Shuddering, she gave her head a quick jerk from side to side. “After I saw, I couldn’t . . . ”

“And then you called nine-one-one? You got a cell?”

“No. There’s an Exxon not far back,” she gestured east, toward the Potomac and the Kennedy Center, “at Virginia, next to the Watergate. And then . . . ” She trailed off. Toyed with her necklace.

A uniform huffed up. “Okay if they move the body?”

“Yeah.” I tucked my notebook into an inside breast pocket. I was starting to feel the cold. My toes were icy. I craned my neck to see if Kay was starting up, but the angle of the hill was too steep.

Rachel Gold stood. “Is it okay if I go now? I’m cold and . . . ” She glanced down at her stained sweatshirt. “I’m kind of a mess.”

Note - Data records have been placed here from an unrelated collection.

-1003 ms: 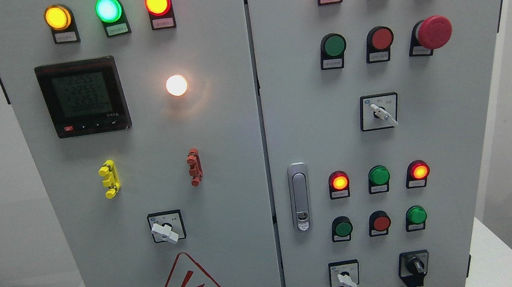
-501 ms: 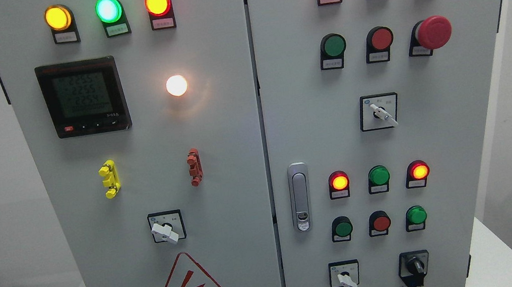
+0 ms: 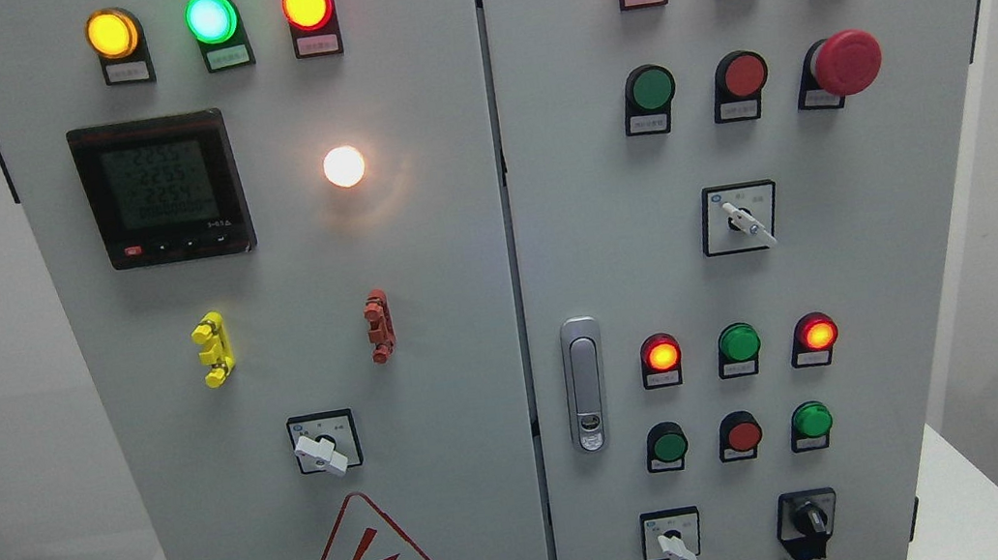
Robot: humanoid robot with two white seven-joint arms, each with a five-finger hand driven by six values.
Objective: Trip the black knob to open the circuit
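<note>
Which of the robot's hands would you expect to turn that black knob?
Probably the right. Neither hand shows in the picture yet, but the black knob sits low on the right door, the side the right arm comes in from; the left would have to cross over.

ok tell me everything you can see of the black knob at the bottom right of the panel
The black knob sits low on the right door of the grey cabinet, right of a white-handled switch and below a green button. It looks like glossy black plastic: a raised grip bar on a round base, set in a dark mounting plate. The bar stands nearly upright. Nothing touches it; neither robot hand is in view.
</note>
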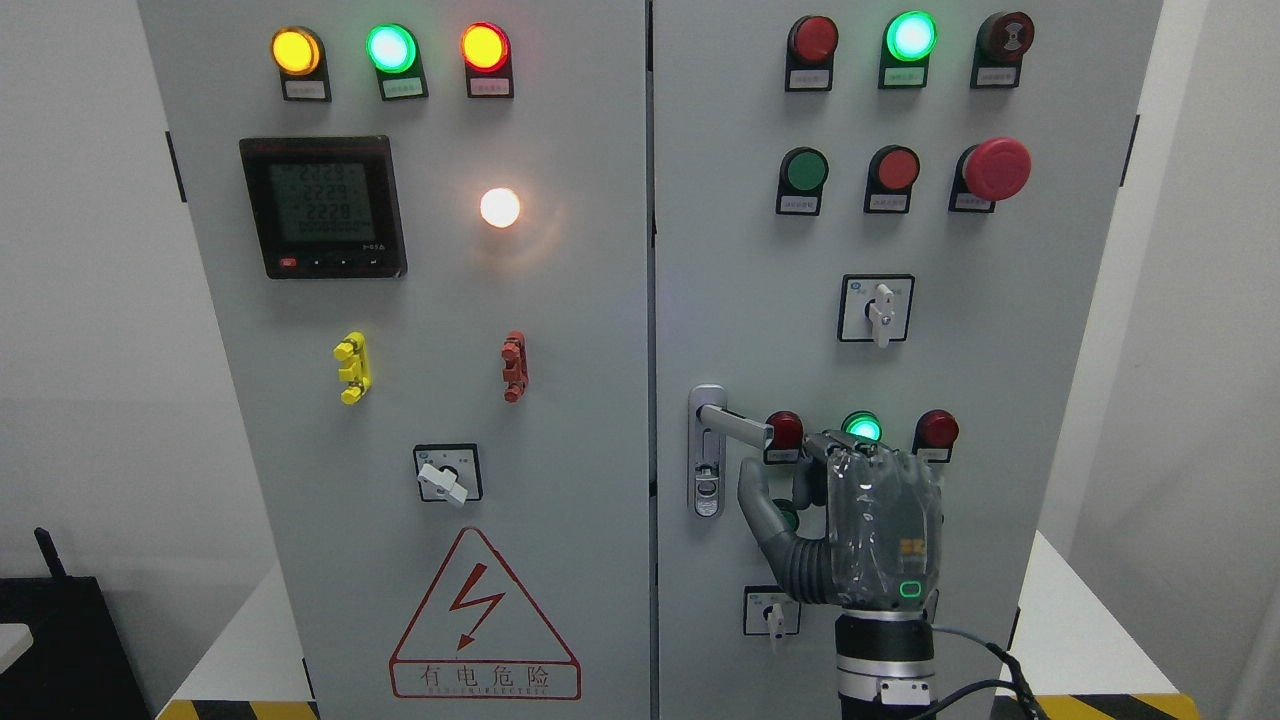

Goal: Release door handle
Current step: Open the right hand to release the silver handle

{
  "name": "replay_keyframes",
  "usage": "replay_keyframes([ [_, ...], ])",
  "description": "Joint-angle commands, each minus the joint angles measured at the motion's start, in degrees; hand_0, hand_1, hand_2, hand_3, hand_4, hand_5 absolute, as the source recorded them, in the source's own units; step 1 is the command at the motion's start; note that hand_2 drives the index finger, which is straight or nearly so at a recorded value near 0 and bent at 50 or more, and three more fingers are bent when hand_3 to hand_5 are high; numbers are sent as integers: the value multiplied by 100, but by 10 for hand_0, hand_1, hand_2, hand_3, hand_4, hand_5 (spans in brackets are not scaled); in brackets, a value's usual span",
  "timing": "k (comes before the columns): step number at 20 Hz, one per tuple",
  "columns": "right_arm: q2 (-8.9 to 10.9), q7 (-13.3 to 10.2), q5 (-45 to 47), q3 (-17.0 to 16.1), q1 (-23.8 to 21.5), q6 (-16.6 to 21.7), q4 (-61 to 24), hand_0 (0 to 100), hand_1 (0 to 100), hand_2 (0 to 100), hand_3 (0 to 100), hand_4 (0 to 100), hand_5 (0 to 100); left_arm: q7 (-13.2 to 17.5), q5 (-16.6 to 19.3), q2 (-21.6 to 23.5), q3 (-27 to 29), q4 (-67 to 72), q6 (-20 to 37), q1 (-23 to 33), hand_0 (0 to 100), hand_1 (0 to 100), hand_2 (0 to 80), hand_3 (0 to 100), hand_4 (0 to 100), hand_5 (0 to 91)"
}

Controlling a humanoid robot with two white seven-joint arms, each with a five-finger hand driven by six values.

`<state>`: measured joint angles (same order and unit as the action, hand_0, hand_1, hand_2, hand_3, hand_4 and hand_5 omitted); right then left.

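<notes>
Right hand (860, 525) of mine is up in front of the right door (900, 350), back toward the camera, and is the only hand in view. Its thumb is spread out to the left and its fingers bend forward toward the panel; nothing is clamped in it that I can see, so I read it as loose and off the handle, though the fingertips are hidden behind the palm. The cabinet (640, 300) fills the view, two grey doors with a seam between. The handle (735, 422) sits on the right door near that seam, up and to the left of my hand, just beside it. Its long axis runs left to right, tilting slightly down, with the free end pointing right toward my fingers and the pivot on the lock plate (706, 455). I judge the release nearly done.
</notes>
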<state>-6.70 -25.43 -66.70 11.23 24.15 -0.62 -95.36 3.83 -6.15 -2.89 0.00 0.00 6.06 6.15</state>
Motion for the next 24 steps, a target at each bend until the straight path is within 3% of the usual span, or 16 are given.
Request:
replay_keyframes([
  [1,616,-172,8,-181,-779,307,-439,453,599,919,1000,1000,996,4,0,-1,-79,114,0,1,120,389,0,0,0,0],
  [2,765,-172,8,-356,-981,352,-510,456,598,899,1000,980,994,4,0,-1,-79,114,0,1,120,389,0,0,0,0],
  [3,880,-164,8,-523,-1157,370,-545,464,593,807,1000,929,963,4,0,-1,-79,114,0,1,120,389,0,0,0,0],
  [4,986,-172,8,-699,-1254,431,-554,466,592,627,914,763,779,4,0,-1,-88,114,0,1,120,389,0,0,0,0],
  [5,1074,-181,34,-936,-1299,631,-554,467,587,565,817,699,695,4,0,-1,-88,114,0,1,120,389,0,0,0,0],
  [6,1127,-181,156,-1234,-1360,964,-554,479,550,293,449,356,354,4,0,-1,-79,114,0,1,120,389,0,0,0,0],
  [7,1171,-181,375,-1498,-1448,1394,-554,503,498,149,252,179,189,4,0,-1,-79,114,0,1,120,389,0,0,0,0],
  [8,1232,-173,603,-1735,-1475,1764,-546,512,468,73,164,82,81,4,0,-1,-79,114,0,1,120,389,0,0,0,0],
  [9,1302,-120,805,-1903,-1466,2011,-545,524,395,0,12,0,0,4,0,-1,-79,114,0,1,120,389,0,0,0,0],
  [13,1584,-146,1369,-1975,-1466,2189,-773,498,248,0,0,0,0,4,0,0,-79,114,0,-8,120,389,0,0,0,0],
  [24,1496,-58,1405,-1896,-1264,2277,-1002,454,229,0,0,0,0,4,0,-1,-79,114,0,1,120,389,0,0,0,0],
])
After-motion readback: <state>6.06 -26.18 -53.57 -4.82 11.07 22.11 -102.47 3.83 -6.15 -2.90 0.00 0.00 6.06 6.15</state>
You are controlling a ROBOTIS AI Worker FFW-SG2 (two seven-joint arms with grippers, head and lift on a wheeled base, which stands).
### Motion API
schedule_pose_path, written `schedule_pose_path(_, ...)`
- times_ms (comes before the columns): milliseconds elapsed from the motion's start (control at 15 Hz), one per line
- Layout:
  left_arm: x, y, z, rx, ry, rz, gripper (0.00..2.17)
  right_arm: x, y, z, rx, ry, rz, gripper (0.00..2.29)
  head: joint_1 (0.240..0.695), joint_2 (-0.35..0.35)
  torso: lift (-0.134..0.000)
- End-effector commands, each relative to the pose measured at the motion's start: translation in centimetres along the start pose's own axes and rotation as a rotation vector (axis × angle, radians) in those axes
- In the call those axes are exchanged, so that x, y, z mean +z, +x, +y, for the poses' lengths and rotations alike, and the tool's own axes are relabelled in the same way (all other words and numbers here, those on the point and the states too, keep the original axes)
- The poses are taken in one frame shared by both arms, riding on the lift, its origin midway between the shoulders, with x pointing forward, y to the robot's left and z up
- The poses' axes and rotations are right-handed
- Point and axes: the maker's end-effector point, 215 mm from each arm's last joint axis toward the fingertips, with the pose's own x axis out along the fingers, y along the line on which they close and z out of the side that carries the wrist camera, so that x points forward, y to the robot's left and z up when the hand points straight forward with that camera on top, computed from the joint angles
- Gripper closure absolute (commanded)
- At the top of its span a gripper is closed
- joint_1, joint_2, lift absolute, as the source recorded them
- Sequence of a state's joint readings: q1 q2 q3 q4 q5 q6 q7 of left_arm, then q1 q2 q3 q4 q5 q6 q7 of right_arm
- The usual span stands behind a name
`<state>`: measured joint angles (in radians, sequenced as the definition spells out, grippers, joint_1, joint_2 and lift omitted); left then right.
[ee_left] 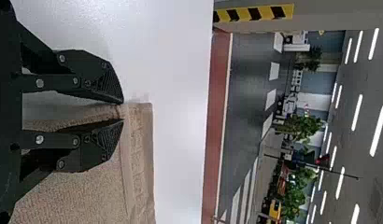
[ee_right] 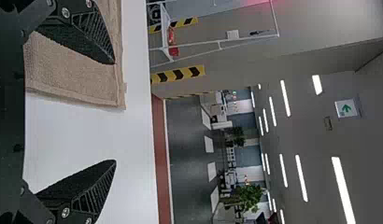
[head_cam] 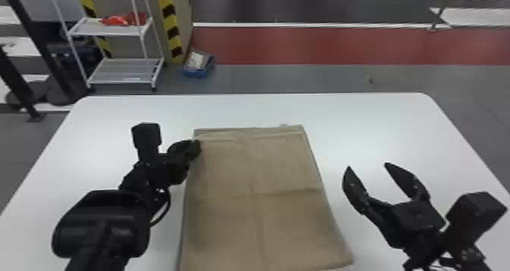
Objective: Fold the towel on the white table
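On the white tabletop [head_cam: 379, 126], the towel [head_cam: 250, 213] lies flat between the two tools, its far edge showing layered hems and its surface creased lengthwise and across. The left tool [ee_left: 123, 111] is at the towel's left edge, near the far left corner; whether it grips cloth cannot be told. The right tool [head_cam: 368, 165] stands wide open, holding nothing, above the tabletop to the right of the towel. A fold from the left side appears to be in hand; the next move likely calls for a sure grip there before carrying cloth rightward. Tabletop borders the left, right and far edges, leaving both tools room.
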<state>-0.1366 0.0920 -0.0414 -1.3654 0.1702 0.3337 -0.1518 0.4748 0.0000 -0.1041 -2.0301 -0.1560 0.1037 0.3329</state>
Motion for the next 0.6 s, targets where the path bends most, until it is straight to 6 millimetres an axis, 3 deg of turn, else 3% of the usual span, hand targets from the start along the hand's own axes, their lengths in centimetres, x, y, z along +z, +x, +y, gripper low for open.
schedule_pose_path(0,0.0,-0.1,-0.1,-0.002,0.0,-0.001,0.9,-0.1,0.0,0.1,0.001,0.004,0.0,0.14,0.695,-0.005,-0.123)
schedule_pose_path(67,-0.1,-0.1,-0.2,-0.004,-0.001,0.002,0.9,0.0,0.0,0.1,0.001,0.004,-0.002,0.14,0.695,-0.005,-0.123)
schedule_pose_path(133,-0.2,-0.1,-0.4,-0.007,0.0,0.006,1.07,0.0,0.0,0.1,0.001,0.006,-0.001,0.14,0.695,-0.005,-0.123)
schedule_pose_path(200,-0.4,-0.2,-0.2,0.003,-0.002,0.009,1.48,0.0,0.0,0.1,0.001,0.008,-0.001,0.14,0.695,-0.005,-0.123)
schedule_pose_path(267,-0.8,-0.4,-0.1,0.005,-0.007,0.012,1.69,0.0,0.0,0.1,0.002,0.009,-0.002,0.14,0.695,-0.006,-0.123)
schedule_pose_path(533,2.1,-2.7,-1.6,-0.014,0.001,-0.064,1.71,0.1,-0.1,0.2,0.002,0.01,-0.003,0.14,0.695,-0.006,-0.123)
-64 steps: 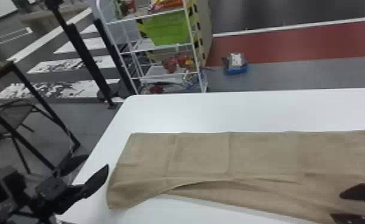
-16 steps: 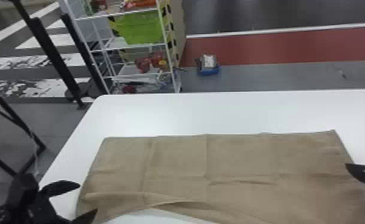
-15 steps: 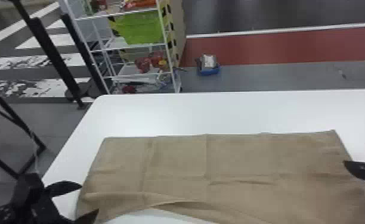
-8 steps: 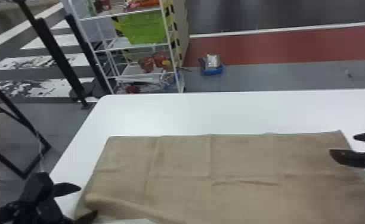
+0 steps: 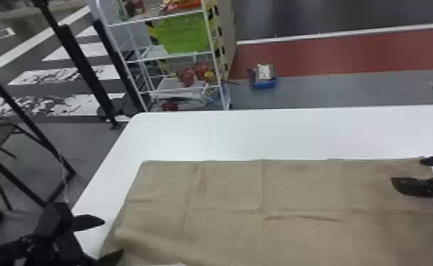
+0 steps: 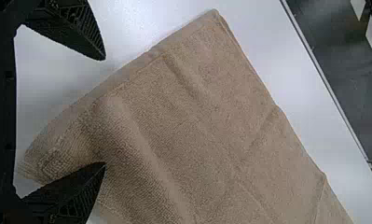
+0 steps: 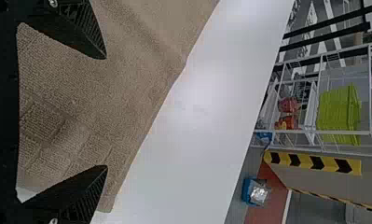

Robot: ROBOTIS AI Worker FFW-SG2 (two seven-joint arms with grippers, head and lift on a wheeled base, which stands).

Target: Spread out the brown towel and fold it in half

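Note:
The brown towel (image 5: pixel 297 198) lies spread on the white table, with creases across it and a raised ripple near its left front corner. My left gripper (image 5: pixel 111 237) stands open at the towel's left edge. In the left wrist view, the left gripper (image 6: pixel 104 112) has one finger over the towel (image 6: pixel 197 107) and the other over bare table. At the towel's far right corner is my right gripper (image 5: pixel 406 171), also open. The right wrist view has the right gripper (image 7: pixel 106 112) with its fingers apart above the towel (image 7: pixel 95 93), nothing gripped.
The white table (image 5: pixel 261 136) extends beyond the towel's far edge, and its left edge slopes toward my left arm. Past the table stand a wire shelf rack (image 5: pixel 177 56) with a green bin (image 5: pixel 184 33), and a blue item (image 5: pixel 264 79) on the floor. A dark metal frame (image 5: pixel 24 134) stands at left.
The right gripper has moved left, from beside the towel to over its far right corner. The front fold has shifted toward me, widening the towel's visible area. The head view has shifted slightly.

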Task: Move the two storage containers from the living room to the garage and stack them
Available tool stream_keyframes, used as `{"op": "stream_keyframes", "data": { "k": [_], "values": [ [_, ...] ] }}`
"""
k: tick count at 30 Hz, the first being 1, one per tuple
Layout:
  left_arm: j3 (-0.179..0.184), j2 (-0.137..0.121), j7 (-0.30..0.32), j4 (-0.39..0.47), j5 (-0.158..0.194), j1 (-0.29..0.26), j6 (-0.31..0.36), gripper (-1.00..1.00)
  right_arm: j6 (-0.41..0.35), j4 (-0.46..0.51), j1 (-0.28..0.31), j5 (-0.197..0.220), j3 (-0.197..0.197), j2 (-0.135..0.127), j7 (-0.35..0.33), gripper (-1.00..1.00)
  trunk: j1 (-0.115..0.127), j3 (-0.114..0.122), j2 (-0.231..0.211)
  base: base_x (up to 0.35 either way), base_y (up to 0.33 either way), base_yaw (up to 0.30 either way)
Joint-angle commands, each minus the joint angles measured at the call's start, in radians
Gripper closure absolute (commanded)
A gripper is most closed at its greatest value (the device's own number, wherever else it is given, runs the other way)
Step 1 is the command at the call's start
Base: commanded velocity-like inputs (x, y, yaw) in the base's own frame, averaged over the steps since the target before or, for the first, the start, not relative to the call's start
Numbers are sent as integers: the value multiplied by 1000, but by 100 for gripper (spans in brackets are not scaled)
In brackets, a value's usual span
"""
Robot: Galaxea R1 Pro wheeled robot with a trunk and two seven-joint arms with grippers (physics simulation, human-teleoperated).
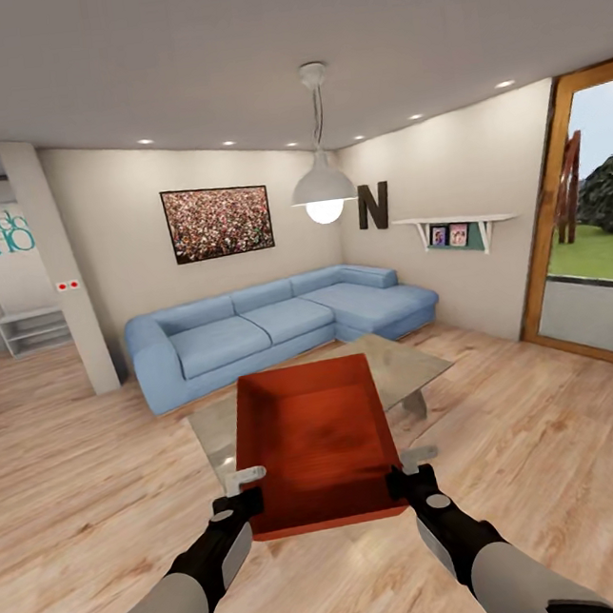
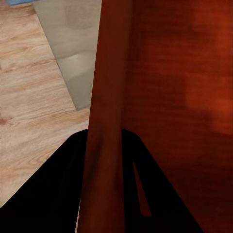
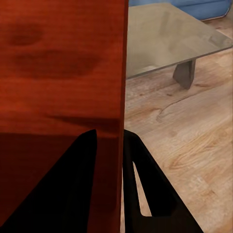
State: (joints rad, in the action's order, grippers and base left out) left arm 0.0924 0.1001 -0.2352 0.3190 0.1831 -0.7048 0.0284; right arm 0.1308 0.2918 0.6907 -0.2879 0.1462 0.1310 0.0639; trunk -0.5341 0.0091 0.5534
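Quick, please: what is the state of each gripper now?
Left gripper: closed on the left wall of the container.
Right gripper: closed on the container's right wall.

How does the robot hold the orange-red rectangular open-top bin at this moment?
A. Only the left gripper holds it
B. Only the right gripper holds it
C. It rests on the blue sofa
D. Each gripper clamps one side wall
D: the left gripper and the right gripper each clamp one side wall of the orange-red rectangular open-top bin; each wrist view shows a wall between two fingers.
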Motion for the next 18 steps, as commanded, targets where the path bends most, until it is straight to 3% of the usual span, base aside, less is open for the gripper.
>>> {"op": "stream_keyframes", "data": {
  "k": [1, 18],
  "values": [
    [-13, -3, -78, 0, 6, 0, 4, 100, 16, 2, 1, 68, 22, 1, -3, 100, 0, 0, 1, 0, 0, 121],
    [-13, -5, -77, 1, 6, 1, 4, 100, 16, 0, 1, 65, 21, 0, -2, 100, 0, 0, 1, 0, 0, 261]
  ]
}}
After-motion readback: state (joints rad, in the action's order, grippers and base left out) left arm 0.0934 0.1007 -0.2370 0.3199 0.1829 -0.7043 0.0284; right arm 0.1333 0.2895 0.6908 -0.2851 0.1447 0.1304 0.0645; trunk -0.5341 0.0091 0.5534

I made sure I had her home and office numbers and reminded her she’d get a call to come make a formal statement. As she turned to go, her pendant flickered in the sun.

“Pretty,” I said.

“Oh,” she said, glancing down. “It’s old.”

The key was modeled after those antique keys you see in old movies. At the top, I saw a single letter engraved in black. It looked like a W, but the ends were fashioned like the flames of tiny candles. “What is that?”

“Hebrew. A shin.

All of a sudden, my chest got tight. “Unusual.”

“Oh, it’s old-country stuff. The charm’s supposed to bring you luck.” Her tears started again. “I guess it didn’t work, did it?”

DC traffic’s a bitch. The station’s on Indiana, about two miles away from Rock Creek. So, I knew I could count on forty-five minutes, easy. That was okay because I needed to figure out why thinking about Adam made this knot, hard as a tennis ball, jam the back of my throat.

We did a case together last year, Adam Lennox—my first partner, my best friend—and me, right around this same time, Halloween. A bad case: nice girl murdered the day before her wedding, right behind her synagogue. Heart cut out. Swastika carved into the empty space. I thought it was the boyfriend because, as it happened, that nice Orthodox Jewish girl had a lover. A swastika’s a good way to say HATE to a Jew, and I figured Adam, who was Jewish, would see it my way. He didn’t. Instead, he dreamed up some theory about ritual Navajo shit, on account of the swastika being backward. Anyway, they buried that girl, and the case went cold.

Adam was never right afterward. Started talking to himself, and when I asked, he’d just say there was a ghost hitching a ride in his head and not to pay any attention. Then he decided, six months ago, that he liked the taste of gunmetal.